LDPC Edge Distribution Optimization II: Global Optimization
Published:
Introduction
Global optimization approach can also be used in finding good edge distributions with desired coderate. Ref [1] used differential evolution (DE) to find optimal edge distribution under erasure channel, Ref [2] mentioned that DE can be used to design edge distribution under AWGN channel. There are also other papers that utilize DE to desige edge distributions for NB-LDPC code (NB-LDPC code will be introduced in the future). In this post, we first introduce differential evolution[3], then we will discuss how to implement DE to design LDPC code.

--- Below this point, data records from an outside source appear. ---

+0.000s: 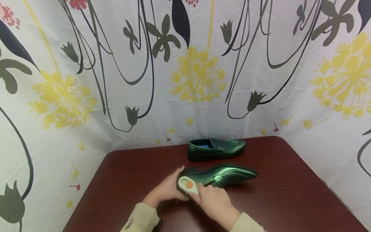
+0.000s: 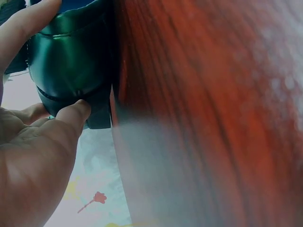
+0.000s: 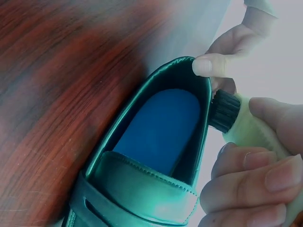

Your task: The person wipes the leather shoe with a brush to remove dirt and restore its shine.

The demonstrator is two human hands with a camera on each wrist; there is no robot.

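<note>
A shiny green loafer is tipped on its side over the table. At its heel, my left hand grips the shoe, the thumb and fingers set around the back of it. My right hand holds a small brush with a pale green handle bearing an orange spot. In the right wrist view the brush's black bristles meet the side of the shoe near the heel. The blue insole shows inside the opening. From the left wrist, the heel's back is seen close up.
The matching green loafer stands upright farther back, its toe pointing right. Both are on a dark red-brown wooden table. A white cloth printed with flowers hangs behind and along both sides.
</note>
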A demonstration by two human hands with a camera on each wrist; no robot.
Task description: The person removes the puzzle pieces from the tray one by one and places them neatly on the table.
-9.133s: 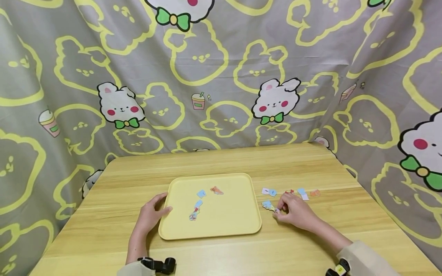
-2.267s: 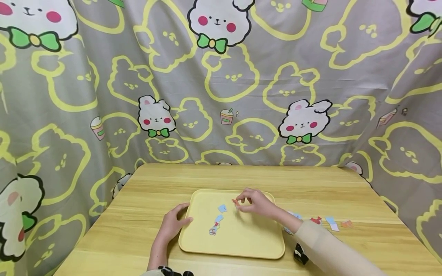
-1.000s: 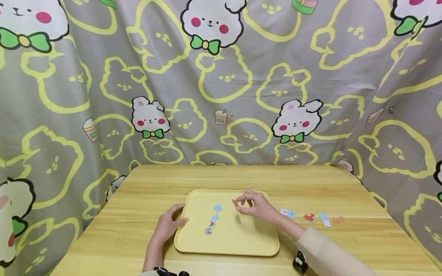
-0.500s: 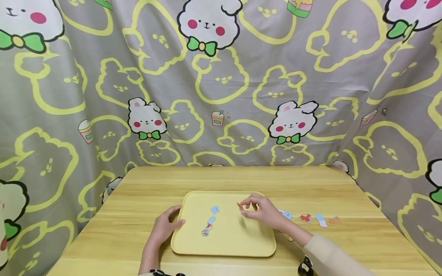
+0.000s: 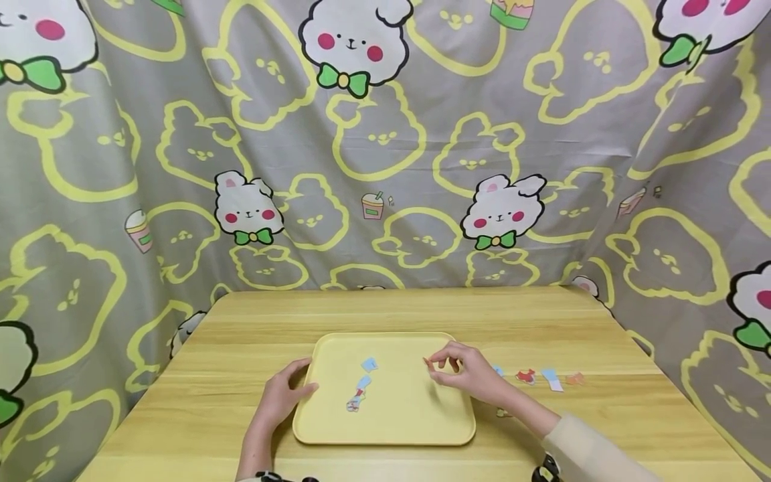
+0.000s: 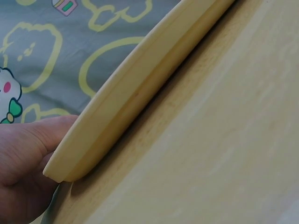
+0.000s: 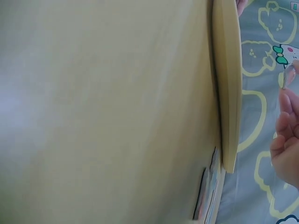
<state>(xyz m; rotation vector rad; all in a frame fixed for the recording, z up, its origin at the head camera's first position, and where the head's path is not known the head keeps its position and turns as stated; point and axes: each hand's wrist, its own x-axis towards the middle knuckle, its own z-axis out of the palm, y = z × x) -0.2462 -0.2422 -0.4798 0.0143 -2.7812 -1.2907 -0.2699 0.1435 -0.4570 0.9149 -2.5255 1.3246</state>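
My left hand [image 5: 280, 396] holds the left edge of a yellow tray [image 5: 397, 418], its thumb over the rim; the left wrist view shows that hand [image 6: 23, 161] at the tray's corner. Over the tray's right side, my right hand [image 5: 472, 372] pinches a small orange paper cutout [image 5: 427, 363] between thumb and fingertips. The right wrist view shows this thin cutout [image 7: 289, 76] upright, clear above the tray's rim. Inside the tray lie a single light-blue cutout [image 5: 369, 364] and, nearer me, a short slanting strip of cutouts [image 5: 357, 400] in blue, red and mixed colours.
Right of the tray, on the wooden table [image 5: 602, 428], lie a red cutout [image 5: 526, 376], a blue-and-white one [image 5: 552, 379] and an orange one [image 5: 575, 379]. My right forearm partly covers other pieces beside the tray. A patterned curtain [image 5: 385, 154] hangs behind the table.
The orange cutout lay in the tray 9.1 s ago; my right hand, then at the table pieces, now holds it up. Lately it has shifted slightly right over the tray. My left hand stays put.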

P.S. There are also somthing that I couldn’t fully understand, I will post my opinions and thoughts, you are very welcome to discuss with me via my email.
Differential Evolution
Differential evolution (DE) is a simple but robust and fast-converge global optimization approach. One advantage of DE is that it can be implemented on non-linear, not differentiable circumstances. Suppose we want to minimize a cost function $L(w)$, where $w$ is a $D$-dimensional vector with continuous vector space. In each iteration, we have $M$ population vectors. You can think these population vectors as candidates minimizing $L(w)$. In each iteration, a new set of population vectors will be derived from the previous ones. More specifically, in each iteration, $M$ parameter vectors are calculated by adding weighted difference between two population vecotors and a third vector. That’s where differential comes from. This step is called mutation. Next step is crossover the elements of $M$ parameter vectors will be mixed with populated vectors and generate trial vectors. Now, each trial vector will be compared with population vectors with same index and replace the population vector if it has smaller cost function. This step is called selection. Now let’s discuss these three steps in more details.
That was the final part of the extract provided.